The officer was later found to be justified in the use of deadly force by Lancaster County District Attorney Heather Adams.
Munoz was already scheduled for trial in October 2020 on charges he stabbed four people in the 500 block of North Queen Street on March 4, 2019. According to charging documents, Munoz allegedly stabbed four people, including a 16-year-old boy in the face, after a fight in which several people punched and kicked Munoz.
After Munoz was shot and killed by police, more than 100 people gathered at the Lancaster Police Station on West Chestnut Street, assaulting officers, lighting fires and destroying property.

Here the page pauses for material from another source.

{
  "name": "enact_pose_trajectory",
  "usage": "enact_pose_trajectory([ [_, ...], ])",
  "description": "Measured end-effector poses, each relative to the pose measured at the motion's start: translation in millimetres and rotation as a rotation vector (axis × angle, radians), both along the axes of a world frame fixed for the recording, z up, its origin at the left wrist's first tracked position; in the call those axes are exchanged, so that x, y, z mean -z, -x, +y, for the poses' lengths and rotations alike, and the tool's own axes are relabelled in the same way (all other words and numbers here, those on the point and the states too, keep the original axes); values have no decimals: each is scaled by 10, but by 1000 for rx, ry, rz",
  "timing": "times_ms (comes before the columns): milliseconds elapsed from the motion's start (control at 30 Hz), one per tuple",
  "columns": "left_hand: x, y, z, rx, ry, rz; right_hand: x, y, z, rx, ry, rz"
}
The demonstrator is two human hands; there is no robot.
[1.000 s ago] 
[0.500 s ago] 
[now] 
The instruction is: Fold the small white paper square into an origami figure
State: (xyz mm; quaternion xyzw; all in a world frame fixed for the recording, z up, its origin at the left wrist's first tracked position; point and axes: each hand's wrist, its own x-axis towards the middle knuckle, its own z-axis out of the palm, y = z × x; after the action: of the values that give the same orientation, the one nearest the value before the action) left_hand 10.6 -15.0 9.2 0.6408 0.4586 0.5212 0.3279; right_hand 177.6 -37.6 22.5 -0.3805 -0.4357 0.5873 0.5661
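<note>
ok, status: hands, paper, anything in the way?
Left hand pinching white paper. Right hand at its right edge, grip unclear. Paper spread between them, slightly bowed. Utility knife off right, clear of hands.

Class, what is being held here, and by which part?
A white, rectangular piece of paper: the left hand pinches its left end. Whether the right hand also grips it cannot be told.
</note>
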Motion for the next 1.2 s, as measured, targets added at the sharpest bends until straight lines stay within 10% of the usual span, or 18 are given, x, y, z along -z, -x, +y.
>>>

Sophie Xiong, one of the organizers of Saturday’s vigil and the creator of the Lancaster Legal Collective that provided legal observers during the Black Lives Matter protests of 2020, said the group was flying green balloons for mental health awareness and silver balloons representing schizophrenia awareness.
Xiong encouraged attendees to write messages of support to Munoz’s family on green paper with silver pens. She also passed out sidewalk chalk for people to write public messages, with some scrawling words like “Care, not cages,” “We will not stop the fight” and “Ricardo, you will never be forgotten.”
“We ask that today we stay peaceful, and we ask today that we remember that there’s also joy in the remembrance of the life of Ricardo Munoz,” Xiong said.
Lopez, who received her sentence on Tuesday after being found guilty in November in a jury trial on charges of rioting, criminal conspiracy, failure to disperse, disorderly conduct, obstruction of highways and defiant trespass, spoke to the crowd through Xiong’s phone. The call was delayed by more than 30 minutes because Lopez said there was “an emergency on the block” in the prison.
Lopez read her own poetic version of the Maya Angelou poem “Caged Bird,” speaking about her own incarceration and her relationship with Munoz.
“As for me, the caged bird, I may never be free / But for him, and to you, my song I’ve got to sing. / And on that, I’m so high / high out of this concrete and into the sky / Just Ricardo and I, two souls passing by,” Lopez read.
Kathryn “Kat” Patterson, 23, of Mercersburg, who was also charged in the 2020 riot, addressed the attendees. She was sentenced on March 30 to 18 months of probation and 100 hours of community service after pleading guilty to charges of failure to disperse, disorderly conduct, defiant trespass and obstruction of highways.
Patterson said she didn’t know Munoz before she participated in the 2020 protests, but she said she’s thought about him “every day” since then.
“I promise to carry your memory in the steps I take to my home each day,” Patterson said. “I promise to see your kindness in the flowers that bloom when the spring comes. I promise to make this world a better place for your niece and your nephew. I promise to educate others about the stigma of mental health. I promise to advocate for mental health resources for all. And I promise to spread kindness and love in your name every day.”
Taylor Enterline, 23, of Manheim, a fellow protester and activist who was found guilty on charges, also addressed the crowd. She was sentenced April 4 for her role in the 2020 riot, receiving sentences of three years of probation and 125 hours of community service after being found guilty of riot, failure to disperse, obstructing highways and defiant trespass in January.
Enterline said it was important for the community to come together to “stand in support and solidarity” for the protesters “who have been silenced and imprisoned for speaking out against injustice.” She said Sept. 13 is a “significant day” in the history of Lancaster that shouldn’t be forgotten.
Enterline also said she didn’t know Munoz or his family before the protest but has come to feel like a part of the family.
“I only knew the moment of when his life ended,” Enterline said. “Yet over time, through the stories from his mother or his sisters, I learned a little bit about him each time. Ricardo continues to live on through their laughs and their smiles and through the memories they hold.”